— Directions —
No pictures belong in the copy, but every line of the material below must be reproduced exactly.

Data segment section start

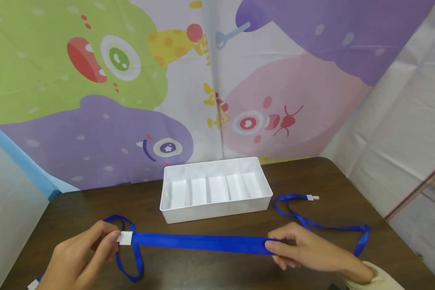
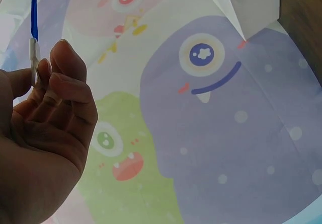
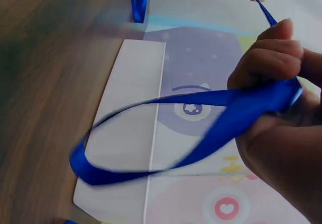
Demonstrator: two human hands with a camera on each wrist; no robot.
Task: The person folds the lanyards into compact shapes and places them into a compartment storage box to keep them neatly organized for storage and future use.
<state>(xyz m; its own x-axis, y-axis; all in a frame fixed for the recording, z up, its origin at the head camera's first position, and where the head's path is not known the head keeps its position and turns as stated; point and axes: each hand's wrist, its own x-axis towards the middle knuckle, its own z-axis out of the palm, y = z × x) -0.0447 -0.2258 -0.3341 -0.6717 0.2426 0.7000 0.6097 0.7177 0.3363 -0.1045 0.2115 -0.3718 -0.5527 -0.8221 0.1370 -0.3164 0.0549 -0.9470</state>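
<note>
A blue lanyard (image 1: 203, 243) is stretched level between both hands, in front of the white box. At its left end my left hand (image 1: 81, 253) pinches the white clip (image 1: 125, 238) between thumb and fingers. The left wrist view shows this clip (image 2: 33, 58) edge-on, with the strap rising from it. My right hand (image 1: 304, 247) grips the other end of the folded strap. In the right wrist view, a loose loop of the strap (image 3: 206, 138) trails out from the right hand (image 3: 276, 83), overlapping the box.
A white box (image 1: 217, 209) with several compartments stands at the back of the brown table (image 1: 217, 270). On the right lies another blue lanyard (image 1: 333, 227) with a white clip; a blue loop (image 1: 137, 266) lies behind the left hand. A cartoon-printed cloth (image 1: 188, 96) hangs behind.
</note>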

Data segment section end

— Solution to the exercise —
Demonstrator: two human hands with a camera on each wrist; no robot.
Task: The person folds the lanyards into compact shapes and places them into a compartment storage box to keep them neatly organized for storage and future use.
<state>(xyz m; its own x-axis, y-axis; all in a frame fixed for the recording, z up, its origin at the head camera's first position, and where the head's path is not known the head keeps its position and turns as stated; point and axes: each hand's wrist, its own x-axis towards the middle knuckle, its own z-axis out of the palm, y = z × x) -0.0447 -0.2258 -0.3341 -0.6717 0.2426 0.7000 0.6097 0.7177 0.3363 -0.1045 0.2115 -0.3718 -0.5527 -0.8221 0.1370 -0.3164 0.0549 -0.9470</state>
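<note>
A blue lanyard (image 1: 203, 243) is stretched level between both hands, in front of the white box. At its left end my left hand (image 1: 81, 253) pinches the white clip (image 1: 125, 238) between thumb and fingers. The left wrist view shows this clip (image 2: 33, 58) edge-on, with the strap rising from it. My right hand (image 1: 304, 247) grips the other end of the folded strap. In the right wrist view, a loose loop of the strap (image 3: 206, 138) trails out from the right hand (image 3: 276, 83), overlapping the box.
A white box (image 1: 217, 209) with several compartments stands at the back of the brown table (image 1: 217, 270). On the right lies another blue lanyard (image 1: 333, 227) with a white clip; a blue loop (image 1: 137, 266) lies behind the left hand. A cartoon-printed cloth (image 1: 188, 96) hangs behind.
</note>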

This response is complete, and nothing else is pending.